Se a política chinesa já é uma caixa-preta difícil de decifrar, o funcionamento das Forças é desafio muito maior do que meu conhecimento alcança. Mas quero convidar o amigo leitor a um exercício de especulação acerca das possíveis causas de constantes expurgos.
Uso “constantes” porque não estamos falando de algo isolado. Em janeiro, Pequim abriu uma investigação formal contra Zhang Youxia, até então o general mais graduado do país, e contra Liu Zhenli, chefe do Estado-Maior Conjunto. Ambos integravam a Comissão Militar Central (CMC), o órgão máximo de comando das Forças Armadas chinesas e instância por meio da qual o Partido Comunista exerce controle direto sobre o Exército.
A CMC concentra todas as decisões estratégicas, as promoções e o comando operacional do exército chinês. Dos seis generais nomeados por Xi para a comissão em 2022, apenas um permanece no posto. Seu ministro da Defesa, Li Shangfu, caiu e desapareceu logo no início desse terceiro mandato.
Segundo levantamento do Centro Internacional de Estudos Estratégicos (CSIS), mais de 100 oficiais seniores foram afastados ou desapareceram desde 2022. Cerca de 52% dos postos no topo da hierarquia militar foram impactados, a maior reconfiguração do alto comando desde o período posterior a 1989.
As constantes notícias de militares perdendo seus cargos aconteciam conforme a imprensa estatal revelava uma intrincada rede de corrupção.

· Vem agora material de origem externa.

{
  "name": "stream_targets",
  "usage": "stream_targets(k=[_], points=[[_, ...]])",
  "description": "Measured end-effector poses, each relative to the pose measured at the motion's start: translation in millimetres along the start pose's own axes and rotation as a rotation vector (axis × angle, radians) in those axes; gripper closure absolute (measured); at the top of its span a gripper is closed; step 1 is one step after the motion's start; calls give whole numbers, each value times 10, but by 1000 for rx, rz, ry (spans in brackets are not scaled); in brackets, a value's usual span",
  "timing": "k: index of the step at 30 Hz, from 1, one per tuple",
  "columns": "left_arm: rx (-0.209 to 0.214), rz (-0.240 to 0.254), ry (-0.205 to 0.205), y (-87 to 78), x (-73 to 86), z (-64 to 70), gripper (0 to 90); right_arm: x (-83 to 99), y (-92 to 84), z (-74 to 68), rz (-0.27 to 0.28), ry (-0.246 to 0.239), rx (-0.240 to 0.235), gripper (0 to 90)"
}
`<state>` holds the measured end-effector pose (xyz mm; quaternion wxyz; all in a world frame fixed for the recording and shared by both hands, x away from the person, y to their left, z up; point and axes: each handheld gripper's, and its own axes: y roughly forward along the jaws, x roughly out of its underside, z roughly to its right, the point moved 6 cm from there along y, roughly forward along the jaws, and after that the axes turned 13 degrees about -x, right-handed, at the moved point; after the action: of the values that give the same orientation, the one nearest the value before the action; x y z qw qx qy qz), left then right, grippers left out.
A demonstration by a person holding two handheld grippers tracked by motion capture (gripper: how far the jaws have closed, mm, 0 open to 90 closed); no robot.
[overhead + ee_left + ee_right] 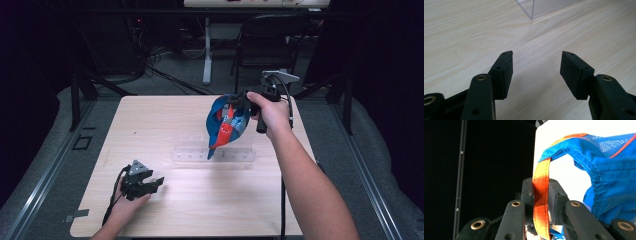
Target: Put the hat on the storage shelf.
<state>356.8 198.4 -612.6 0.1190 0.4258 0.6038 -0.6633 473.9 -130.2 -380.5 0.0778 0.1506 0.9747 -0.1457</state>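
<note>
A blue fabric cap (226, 125) with orange trim hangs above the right half of the wooden table (165, 200). My right gripper (239, 101) holds it up from the right side. In the right gripper view the two black jaws of that gripper (541, 195) are shut on the cap's orange strap (541, 195), and the blue cloth (614, 182) hangs to the right. The cap's lower tip dangles over a clear plastic rack (212, 154). My left gripper (154, 184) rests on the table near the front left, and in its own view its pads (508, 72) stand apart over bare wood.
The clear plastic rack lies across the middle of the table; one corner of the rack (534, 10) shows ahead of the left gripper. A dark chair (265, 45) and a white table leg (207, 50) stand beyond the far edge. Grey floor surrounds the table.
</note>
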Motion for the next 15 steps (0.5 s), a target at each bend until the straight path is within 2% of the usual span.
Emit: stream_targets(k=[5, 15], points=[[1, 0, 0, 1, -1, 0, 440, 20, 54, 138, -11, 11, 28, 772], [-4, 8, -2, 6, -4, 6, 440, 39, 56, 237, -19, 17, 43, 771]])
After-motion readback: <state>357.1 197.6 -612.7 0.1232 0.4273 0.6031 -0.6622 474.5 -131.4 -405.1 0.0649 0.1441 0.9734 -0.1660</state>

O setor de aquisições das Forças Armadas, por exemplo, vem sendo sucessivamente abalado por escândalos em licitações. A Força de Foguetes, responsável pelo arsenal nuclear (e de onde saiu Li Shangfu, aliás), perdeu praticamente toda a sua cúpula.

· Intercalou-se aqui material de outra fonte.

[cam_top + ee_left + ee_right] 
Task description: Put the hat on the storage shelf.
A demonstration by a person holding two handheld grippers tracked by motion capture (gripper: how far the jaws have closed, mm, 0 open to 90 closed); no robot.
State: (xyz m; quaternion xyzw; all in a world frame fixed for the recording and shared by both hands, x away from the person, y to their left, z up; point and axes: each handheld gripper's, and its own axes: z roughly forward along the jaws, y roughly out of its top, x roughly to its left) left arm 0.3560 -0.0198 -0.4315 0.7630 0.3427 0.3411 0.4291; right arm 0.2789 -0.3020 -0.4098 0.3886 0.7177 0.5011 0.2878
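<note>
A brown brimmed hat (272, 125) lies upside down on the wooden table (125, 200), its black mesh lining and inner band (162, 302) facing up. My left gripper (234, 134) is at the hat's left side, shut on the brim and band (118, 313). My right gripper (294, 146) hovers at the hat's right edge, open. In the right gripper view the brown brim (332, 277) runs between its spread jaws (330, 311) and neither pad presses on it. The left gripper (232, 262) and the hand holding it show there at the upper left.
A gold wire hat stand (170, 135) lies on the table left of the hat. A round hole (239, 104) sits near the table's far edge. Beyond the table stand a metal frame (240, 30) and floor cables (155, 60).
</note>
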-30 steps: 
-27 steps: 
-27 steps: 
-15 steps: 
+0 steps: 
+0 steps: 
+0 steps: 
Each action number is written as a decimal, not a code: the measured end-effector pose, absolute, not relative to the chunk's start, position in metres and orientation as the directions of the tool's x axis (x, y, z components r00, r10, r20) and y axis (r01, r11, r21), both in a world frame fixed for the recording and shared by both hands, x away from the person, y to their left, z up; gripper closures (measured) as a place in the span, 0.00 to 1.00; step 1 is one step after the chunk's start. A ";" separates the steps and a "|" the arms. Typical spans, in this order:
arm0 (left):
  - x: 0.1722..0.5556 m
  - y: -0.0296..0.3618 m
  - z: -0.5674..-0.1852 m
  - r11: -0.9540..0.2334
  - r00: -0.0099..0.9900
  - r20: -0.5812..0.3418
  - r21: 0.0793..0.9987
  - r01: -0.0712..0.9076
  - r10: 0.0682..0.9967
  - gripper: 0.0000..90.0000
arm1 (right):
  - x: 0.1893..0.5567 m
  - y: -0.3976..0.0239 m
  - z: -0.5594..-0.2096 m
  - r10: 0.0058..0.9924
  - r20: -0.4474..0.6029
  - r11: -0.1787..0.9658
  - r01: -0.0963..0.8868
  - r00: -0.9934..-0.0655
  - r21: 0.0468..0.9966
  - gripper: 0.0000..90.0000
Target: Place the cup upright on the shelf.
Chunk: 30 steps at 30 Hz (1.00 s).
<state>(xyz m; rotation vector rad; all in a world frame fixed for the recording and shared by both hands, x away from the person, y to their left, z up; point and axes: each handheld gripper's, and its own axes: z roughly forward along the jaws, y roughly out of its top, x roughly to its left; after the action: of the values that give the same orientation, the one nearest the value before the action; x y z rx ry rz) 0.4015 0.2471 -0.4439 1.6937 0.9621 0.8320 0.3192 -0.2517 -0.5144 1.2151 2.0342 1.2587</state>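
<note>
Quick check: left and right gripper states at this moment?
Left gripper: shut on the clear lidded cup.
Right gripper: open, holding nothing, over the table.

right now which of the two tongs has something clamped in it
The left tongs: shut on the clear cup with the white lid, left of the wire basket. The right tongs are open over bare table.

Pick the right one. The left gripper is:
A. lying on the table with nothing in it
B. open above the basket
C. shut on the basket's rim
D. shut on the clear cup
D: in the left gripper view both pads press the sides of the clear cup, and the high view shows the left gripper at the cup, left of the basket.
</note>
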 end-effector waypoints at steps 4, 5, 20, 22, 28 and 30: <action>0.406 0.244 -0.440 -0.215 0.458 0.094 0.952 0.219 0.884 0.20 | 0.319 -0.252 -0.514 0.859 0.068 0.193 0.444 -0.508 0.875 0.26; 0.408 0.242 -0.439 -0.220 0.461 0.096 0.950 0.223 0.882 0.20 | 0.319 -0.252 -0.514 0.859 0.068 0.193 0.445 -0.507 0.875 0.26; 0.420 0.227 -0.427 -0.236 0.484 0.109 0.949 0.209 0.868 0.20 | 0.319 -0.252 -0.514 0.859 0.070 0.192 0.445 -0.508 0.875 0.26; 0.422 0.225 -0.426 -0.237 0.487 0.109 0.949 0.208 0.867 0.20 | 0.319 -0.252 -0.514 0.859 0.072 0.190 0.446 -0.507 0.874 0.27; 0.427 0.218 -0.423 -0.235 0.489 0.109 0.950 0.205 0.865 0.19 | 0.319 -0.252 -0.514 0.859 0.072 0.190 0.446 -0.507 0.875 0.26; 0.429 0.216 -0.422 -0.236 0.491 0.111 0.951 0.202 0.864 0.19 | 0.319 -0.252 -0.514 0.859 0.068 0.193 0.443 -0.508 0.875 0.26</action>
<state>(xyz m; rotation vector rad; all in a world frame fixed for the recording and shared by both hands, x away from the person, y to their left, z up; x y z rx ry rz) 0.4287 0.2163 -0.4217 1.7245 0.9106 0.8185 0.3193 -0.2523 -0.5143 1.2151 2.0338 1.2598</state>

Não é desprezível, então, que Xi esteja promovendo uma limpa da qual se sabia ser necessário há muitos anos, mas só possível com um líder confiante o suficiente na segurança do seu próprio posto para bater de frente com os chefes das suas forças. Indício maior desta possibilidade é que quase todos estes oficiais foram também acusados de ferir o “sistema de responsabilidade do presidente da CMC” (cargo ocupado pelo próprio Xi), sugerindo que além de desvios financeiros, o líder possivelmente tinha dúvidas acerca da lealdade pessoal e disciplina de cada um.
O calendário político torna as coisas ainda mais sensíveis. Em 2027, o Partido Comunista realizará seu Congresso, quando serão renovados o Comitê Central, o Politburo e, por consequência, a própria CMC. É nesse momento que se consolida a arquitetura de poder para os cinco anos seguintes. Ao promover uma varredura antes do Congresso, Xi reduz o risco de que o Exército atue como pólo autônomo de influência na composição da nova cúpula, já que em sistemas opacos como o chinês, Forças Armadas fortes demais podem se tornar árbitros silenciosos da sucessão.

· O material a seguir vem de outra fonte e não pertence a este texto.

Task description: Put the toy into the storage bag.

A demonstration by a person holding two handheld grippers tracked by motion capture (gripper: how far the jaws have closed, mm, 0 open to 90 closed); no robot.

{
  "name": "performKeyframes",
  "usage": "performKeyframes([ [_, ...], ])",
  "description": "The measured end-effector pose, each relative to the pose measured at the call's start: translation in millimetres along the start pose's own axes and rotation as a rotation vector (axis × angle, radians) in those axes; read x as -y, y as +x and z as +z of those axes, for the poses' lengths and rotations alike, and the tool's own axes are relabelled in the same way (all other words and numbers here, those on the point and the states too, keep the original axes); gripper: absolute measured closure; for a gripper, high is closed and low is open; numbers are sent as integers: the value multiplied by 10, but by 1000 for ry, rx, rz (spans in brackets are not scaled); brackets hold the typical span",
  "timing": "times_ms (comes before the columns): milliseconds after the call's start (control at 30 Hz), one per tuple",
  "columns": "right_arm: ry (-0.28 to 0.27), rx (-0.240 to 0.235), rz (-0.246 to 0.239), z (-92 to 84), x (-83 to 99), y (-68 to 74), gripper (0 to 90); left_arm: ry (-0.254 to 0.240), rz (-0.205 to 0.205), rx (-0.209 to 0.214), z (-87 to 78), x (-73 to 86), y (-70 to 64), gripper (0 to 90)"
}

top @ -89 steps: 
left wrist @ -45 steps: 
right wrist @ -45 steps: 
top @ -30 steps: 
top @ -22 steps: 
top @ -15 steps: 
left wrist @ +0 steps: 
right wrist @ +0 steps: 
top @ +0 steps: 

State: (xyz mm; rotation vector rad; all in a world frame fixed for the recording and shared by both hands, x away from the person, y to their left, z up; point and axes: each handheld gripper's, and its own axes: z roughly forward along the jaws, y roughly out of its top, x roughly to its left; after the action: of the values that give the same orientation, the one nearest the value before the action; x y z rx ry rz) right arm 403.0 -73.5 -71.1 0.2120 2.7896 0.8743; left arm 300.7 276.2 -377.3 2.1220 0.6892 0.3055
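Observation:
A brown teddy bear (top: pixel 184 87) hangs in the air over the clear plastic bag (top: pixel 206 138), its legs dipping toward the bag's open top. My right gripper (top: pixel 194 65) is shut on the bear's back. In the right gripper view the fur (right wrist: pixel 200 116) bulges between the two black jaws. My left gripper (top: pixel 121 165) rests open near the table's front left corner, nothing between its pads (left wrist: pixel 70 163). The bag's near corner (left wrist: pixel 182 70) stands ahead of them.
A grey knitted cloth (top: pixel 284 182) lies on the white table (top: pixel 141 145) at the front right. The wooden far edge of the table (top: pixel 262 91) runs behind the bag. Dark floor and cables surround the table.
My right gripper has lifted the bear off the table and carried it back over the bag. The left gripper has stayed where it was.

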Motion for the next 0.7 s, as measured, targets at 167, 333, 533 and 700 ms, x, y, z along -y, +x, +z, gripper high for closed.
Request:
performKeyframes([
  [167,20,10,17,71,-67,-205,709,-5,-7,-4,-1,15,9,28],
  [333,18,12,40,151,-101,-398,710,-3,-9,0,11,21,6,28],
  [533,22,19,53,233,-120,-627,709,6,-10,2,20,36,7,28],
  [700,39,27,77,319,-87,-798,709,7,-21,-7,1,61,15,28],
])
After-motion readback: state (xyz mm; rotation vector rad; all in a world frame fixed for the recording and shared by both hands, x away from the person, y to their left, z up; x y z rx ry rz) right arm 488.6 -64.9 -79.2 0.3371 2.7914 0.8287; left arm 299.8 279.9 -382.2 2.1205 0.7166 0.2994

Há também uma dimensão política pública. Reformas militares, metas de modernização, prioridades orçamentárias e mesmo a postura em relação a Taiwan passam pela Comissão. Ao recompor o alto comando com promovidos sob sua tutela direta, Xi aumenta a probabilidade de continuidade de suas políticas sem resistência. Não se trata de eliminar oposição aberta, que raramente se manifesta de forma visível na China, mas de reduzir atritos, questionamentos e eventuais freios internos.
Estão em jogo o equilíbrio entre controle político e capacidade militar às vésperas de uma nova rodada de consolidação de poder. Xi parece disposto a assumir o custo imediato da instabilidade para chegar ao Congresso com as Forças Armadas sob controle inequívoco e com menos incertezas sobre quem decide e quem executa.